* **Activity**: The records below are to be transcribed exactly as they appear.

* **Records supplied**:

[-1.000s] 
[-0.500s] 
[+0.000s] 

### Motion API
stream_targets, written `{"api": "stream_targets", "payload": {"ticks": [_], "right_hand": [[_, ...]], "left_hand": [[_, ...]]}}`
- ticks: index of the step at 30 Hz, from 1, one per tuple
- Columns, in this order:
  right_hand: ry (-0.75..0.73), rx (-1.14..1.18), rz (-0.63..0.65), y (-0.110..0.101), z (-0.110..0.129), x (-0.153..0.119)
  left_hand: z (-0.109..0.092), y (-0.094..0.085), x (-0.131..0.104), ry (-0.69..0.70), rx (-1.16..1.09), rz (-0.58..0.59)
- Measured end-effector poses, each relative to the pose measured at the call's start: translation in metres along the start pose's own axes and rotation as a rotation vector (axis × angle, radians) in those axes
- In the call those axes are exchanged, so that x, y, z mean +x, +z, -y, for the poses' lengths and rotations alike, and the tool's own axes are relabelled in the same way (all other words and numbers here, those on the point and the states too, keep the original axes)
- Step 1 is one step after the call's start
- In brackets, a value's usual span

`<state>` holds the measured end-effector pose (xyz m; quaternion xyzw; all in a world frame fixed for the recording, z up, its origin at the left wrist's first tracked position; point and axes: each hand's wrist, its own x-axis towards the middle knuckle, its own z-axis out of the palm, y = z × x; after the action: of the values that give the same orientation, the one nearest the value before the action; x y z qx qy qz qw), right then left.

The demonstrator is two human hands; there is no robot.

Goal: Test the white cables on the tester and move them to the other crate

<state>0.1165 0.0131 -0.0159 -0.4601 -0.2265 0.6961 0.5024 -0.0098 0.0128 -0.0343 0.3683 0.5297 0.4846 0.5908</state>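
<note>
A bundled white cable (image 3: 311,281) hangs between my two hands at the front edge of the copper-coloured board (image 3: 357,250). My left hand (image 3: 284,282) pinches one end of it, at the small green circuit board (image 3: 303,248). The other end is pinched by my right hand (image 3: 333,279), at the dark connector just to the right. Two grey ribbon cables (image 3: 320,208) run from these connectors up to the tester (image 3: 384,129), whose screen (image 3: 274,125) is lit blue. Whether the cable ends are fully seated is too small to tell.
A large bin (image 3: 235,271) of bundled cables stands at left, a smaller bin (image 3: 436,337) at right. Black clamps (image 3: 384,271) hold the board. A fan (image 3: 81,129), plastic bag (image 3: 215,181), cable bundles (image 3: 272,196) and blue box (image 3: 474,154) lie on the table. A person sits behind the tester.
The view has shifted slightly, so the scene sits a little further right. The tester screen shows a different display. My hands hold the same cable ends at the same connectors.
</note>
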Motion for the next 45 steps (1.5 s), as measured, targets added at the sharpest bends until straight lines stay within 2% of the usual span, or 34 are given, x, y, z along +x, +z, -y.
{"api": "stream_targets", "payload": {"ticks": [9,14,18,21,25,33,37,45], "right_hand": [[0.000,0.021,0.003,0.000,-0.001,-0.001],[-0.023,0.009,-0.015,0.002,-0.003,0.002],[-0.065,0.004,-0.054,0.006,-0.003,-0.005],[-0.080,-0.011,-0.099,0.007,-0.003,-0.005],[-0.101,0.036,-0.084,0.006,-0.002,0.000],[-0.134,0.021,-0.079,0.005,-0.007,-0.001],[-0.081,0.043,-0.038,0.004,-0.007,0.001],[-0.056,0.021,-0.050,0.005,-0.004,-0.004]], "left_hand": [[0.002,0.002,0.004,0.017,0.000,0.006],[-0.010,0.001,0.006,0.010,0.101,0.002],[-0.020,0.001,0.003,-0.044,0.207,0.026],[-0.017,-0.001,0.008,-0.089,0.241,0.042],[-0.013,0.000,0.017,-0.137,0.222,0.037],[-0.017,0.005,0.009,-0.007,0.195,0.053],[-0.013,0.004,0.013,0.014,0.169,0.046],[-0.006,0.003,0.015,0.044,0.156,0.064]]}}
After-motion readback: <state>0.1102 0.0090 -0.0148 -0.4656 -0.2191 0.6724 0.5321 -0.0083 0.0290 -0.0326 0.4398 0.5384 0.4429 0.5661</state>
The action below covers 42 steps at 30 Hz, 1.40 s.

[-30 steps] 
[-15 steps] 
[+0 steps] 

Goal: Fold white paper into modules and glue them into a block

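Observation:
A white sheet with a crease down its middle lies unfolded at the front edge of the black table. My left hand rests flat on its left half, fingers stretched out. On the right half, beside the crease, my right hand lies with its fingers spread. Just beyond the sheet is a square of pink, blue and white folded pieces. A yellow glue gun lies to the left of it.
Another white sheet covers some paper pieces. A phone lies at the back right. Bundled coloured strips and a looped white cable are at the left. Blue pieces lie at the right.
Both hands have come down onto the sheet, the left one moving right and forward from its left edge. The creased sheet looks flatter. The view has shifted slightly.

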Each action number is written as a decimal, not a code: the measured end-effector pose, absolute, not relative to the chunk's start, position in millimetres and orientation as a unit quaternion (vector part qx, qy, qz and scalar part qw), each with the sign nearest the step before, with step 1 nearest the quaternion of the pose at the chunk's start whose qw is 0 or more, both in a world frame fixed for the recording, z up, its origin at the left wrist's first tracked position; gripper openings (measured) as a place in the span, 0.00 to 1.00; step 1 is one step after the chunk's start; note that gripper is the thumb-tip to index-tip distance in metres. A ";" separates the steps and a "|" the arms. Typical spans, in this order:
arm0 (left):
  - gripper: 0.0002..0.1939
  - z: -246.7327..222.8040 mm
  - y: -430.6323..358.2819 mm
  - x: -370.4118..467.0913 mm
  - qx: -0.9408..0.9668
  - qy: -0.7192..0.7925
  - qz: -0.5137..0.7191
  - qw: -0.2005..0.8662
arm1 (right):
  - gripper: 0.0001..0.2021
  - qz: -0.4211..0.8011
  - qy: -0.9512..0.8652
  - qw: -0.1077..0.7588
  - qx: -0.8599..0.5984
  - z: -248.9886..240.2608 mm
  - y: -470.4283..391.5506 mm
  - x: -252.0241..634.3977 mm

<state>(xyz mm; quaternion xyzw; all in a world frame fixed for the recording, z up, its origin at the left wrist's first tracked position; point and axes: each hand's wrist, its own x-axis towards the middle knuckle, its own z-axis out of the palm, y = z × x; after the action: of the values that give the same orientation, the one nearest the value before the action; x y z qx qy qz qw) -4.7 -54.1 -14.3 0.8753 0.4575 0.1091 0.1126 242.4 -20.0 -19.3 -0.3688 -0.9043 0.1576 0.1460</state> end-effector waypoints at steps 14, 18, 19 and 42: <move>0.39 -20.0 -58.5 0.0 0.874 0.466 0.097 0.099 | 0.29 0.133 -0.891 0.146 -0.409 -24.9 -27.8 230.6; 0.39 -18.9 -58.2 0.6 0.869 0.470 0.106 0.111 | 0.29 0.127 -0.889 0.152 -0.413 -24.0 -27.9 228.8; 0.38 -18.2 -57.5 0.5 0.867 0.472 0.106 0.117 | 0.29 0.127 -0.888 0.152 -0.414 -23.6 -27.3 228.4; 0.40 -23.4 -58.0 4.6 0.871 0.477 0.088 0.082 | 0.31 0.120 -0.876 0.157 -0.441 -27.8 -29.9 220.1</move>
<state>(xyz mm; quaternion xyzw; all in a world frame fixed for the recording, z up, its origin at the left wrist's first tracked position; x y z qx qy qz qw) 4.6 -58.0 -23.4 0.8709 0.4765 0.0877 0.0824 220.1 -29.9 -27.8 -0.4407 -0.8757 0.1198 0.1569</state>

* **Answer to the problem**:
[-1.000s] 
[-0.500s] 
[+0.000s] 

### Motion API
stream_targets, written `{"api": "stream_targets", "payload": {"ticks": [_], "right_hand": [[_, ...]], "left_hand": [[_, ...]]}}`
- ticks: index of the step at 30 Hz, from 1, one per tuple
- Columns, in this order:
  right_hand: ry (-0.75..0.73), rx (-1.14..1.18), rz (-0.63..0.65), y (-0.110..0.101), z (-0.110..0.129), x (-0.153..0.119)
  left_hand: z (-0.109..0.092), y (-0.094..0.085), x (-0.131..0.104), ry (-0.69..0.70), rx (-1.16..1.09), rz (-0.58..0.59)
- Measured end-effector poses, each relative to the pose measured at the call's start: translation in metres along the start pose's own axes and rotation as a rotation vector (axis × angle, radians) in those axes
- In the call those axes are exchanged, so that x, y, z mean +x, +z, -y, for the poses' lengths and rotations alike, and the tool's own axes are relabelled in the same way (all other words and numbers here, those on the point and the states too, keep the original axes)
- Step 1 is one step after the call's start
- In brackets, a value's usual span

`<state>` holds the measured end-effector pose (xyz m; quaternion xyzw; all in a world frame fixed for the recording, z up, its origin at the left wrist's first tracked position; point and axes: each hand's wrist, its own x-axis towards the middle knuckle, its own z-axis out of the palm, y = z × x; after the action: of the values that give the same orientation, the one nearest the value before the action; x y z qx qy qz qw), right then left.

The demonstrator is two human hands; there is no robot.

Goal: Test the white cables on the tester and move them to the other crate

<state>0.1165 0.0131 -0.0159 -0.4601 -0.2265 0.6961 0.5024 -0.0098 0.0128 -0.0343 0.3683 0.5297 0.4846 0.5908</state>
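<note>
A bundled white cable (image 3: 311,281) hangs between my two hands at the front edge of the copper-coloured board (image 3: 357,250). My left hand (image 3: 284,282) pinches one end of it, at the small green circuit board (image 3: 303,248). The other end is pinched by my right hand (image 3: 333,279), at the dark connector just to the right. Two grey ribbon cables (image 3: 320,208) run from these connectors up to the tester (image 3: 384,129), whose screen (image 3: 274,125) is lit blue. Whether the cable ends are fully seated is too small to tell.
A large bin (image 3: 235,271) of bundled cables stands at left, a smaller bin (image 3: 436,337) at right. Black clamps (image 3: 384,271) hold the board. A fan (image 3: 81,129), plastic bag (image 3: 215,181), cable bundles (image 3: 272,196) and blue box (image 3: 474,154) lie on the table. A person sits behind the tester.
The view has shifted slightly, so the scene sits a little further right. The tester screen shows a different display. My hands hold the same cable ends at the same connectors.
</note>
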Motion for the next 45 steps (1.5 s), as measured, targets added at the sharpest bends until straight lines stay within 2% of the usual span, or 34 are given, x, y, z along +x, +z, -y.
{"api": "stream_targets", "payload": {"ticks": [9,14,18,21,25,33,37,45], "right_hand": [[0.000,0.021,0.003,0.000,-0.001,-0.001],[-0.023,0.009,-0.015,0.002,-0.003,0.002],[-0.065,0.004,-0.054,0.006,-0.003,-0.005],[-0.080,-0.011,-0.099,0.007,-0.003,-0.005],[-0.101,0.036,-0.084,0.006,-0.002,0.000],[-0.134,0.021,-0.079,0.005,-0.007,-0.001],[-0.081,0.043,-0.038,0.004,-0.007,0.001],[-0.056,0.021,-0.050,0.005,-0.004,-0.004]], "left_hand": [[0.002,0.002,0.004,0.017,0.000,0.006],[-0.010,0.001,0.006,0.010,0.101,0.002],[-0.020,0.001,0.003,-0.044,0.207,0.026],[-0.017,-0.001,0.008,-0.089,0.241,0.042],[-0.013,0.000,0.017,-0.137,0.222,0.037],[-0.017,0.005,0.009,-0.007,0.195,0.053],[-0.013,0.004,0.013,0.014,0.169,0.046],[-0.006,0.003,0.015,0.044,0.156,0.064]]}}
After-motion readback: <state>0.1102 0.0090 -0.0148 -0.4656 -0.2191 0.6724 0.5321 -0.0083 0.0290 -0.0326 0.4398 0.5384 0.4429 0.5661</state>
The action below covers 42 steps at 30 Hz, 1.40 s.

[-30 steps] 
[-15 steps] 
[+0 steps] 

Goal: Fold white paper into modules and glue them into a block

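Observation:
A white sheet with a crease down its middle lies unfolded at the front edge of the black table. My left hand rests flat on its left half, fingers stretched out. On the right half, beside the crease, my right hand lies with its fingers spread. Just beyond the sheet is a square of pink, blue and white folded pieces. A yellow glue gun lies to the left of it.
Another white sheet covers some paper pieces. A phone lies at the back right. Bundled coloured strips and a looped white cable are at the left. Blue pieces lie at the right.
Both hands have come down onto the sheet, the left one moving right and forward from its left edge. The creased sheet looks flatter. The view has shifted slightly.
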
Each action number is written as a decimal, not a code: the measured end-effector pose, absolute, not relative to the chunk's start, position in millimetres and orientation as a unit quaternion (vector part qx, qy, qz and scalar part qw), each with the sign nearest the step before, with step 1 nearest the quaternion of the pose at the chunk's start whose qw is 0 or more, both in a world frame fixed for the recording, z up, its origin at the left wrist's first tracked position; gripper openings (measured) as a place in the span, 0.00 to 1.00; step 1 is one step after the chunk's start; note that gripper is the thumb-tip to index-tip distance in metres. A ";" separates the steps and a "|" the arms. Typical spans, in this order:
arm0 (left):
  - gripper: 0.0002..0.1939
  - z: -246.7327..222.8040 mm
  - y: -430.6323..358.2819 mm
  - x: -370.4118..467.0913 mm
  - qx: -0.9408..0.9668
  - qy: -0.7192..0.7925
  - qz: -0.5137..0.7191
  - qw: -0.2005..0.8662
arm1 (right):
  - gripper: 0.0001..0.2021
  - qz: -0.4211..0.8011
  - qy: -0.9512..0.8652
  - qw: -0.1077..0.7588
  - qx: -0.8599..0.5984
  - z: -248.9886..240.2608 mm
  - y: -470.4283..391.5506 mm
  - x: -252.0241..634.3977 mm

<state>(xyz mm; quaternion xyzw; all in a world frame fixed for the recording, z up, its origin at the left wrist's first tracked position; point and axes: each hand's wrist, its own x-axis towards the middle knuckle, its own z-axis out of the palm, y = z × x; after the action: of the values that give the same orientation, the one nearest the value before the action; x y z qx qy qz qw) -4.7 -54.1 -14.3 0.8753 0.4575 0.1091 0.1126 242.4 -20.0 -19.3 -0.3688 -0.9043 0.1576 0.1460</state> end-effector waypoints at steps 14, 18, 19 and 42: <move>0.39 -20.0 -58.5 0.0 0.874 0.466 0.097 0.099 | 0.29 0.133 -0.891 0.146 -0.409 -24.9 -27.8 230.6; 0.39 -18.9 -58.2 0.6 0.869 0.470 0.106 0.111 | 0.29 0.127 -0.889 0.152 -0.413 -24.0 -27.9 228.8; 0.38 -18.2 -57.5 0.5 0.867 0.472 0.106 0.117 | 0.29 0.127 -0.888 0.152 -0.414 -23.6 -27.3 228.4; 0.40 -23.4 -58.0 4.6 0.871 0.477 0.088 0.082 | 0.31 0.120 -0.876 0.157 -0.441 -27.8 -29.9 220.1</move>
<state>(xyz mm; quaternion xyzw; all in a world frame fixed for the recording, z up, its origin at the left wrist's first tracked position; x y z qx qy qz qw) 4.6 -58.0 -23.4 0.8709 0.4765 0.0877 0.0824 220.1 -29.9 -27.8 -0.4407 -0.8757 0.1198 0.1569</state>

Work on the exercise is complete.